Take the line with "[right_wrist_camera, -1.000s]" and all lines after it, through the end of the records below, and repeat them exactly.

::::::

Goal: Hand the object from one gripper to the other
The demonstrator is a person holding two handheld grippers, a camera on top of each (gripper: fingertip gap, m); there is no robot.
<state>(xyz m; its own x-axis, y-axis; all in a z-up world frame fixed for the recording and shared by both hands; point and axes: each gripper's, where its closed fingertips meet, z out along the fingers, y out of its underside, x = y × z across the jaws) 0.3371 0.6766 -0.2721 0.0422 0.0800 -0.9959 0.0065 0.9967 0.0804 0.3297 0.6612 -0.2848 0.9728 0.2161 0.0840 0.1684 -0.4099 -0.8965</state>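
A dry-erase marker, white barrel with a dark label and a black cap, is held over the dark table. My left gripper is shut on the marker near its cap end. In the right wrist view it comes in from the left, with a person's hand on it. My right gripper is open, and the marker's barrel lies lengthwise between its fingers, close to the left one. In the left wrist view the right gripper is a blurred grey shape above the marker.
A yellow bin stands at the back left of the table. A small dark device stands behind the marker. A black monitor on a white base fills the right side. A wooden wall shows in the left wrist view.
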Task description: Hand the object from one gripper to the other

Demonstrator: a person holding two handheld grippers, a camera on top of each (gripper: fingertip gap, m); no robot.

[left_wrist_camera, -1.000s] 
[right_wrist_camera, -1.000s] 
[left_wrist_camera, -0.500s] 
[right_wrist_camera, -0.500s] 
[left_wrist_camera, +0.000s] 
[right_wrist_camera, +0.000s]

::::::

Answer below:
[right_wrist_camera, -1.000s] 
[left_wrist_camera, -0.500s] 
[right_wrist_camera, -0.500s] 
[left_wrist_camera, +0.000s] 
[right_wrist_camera, +0.000s]

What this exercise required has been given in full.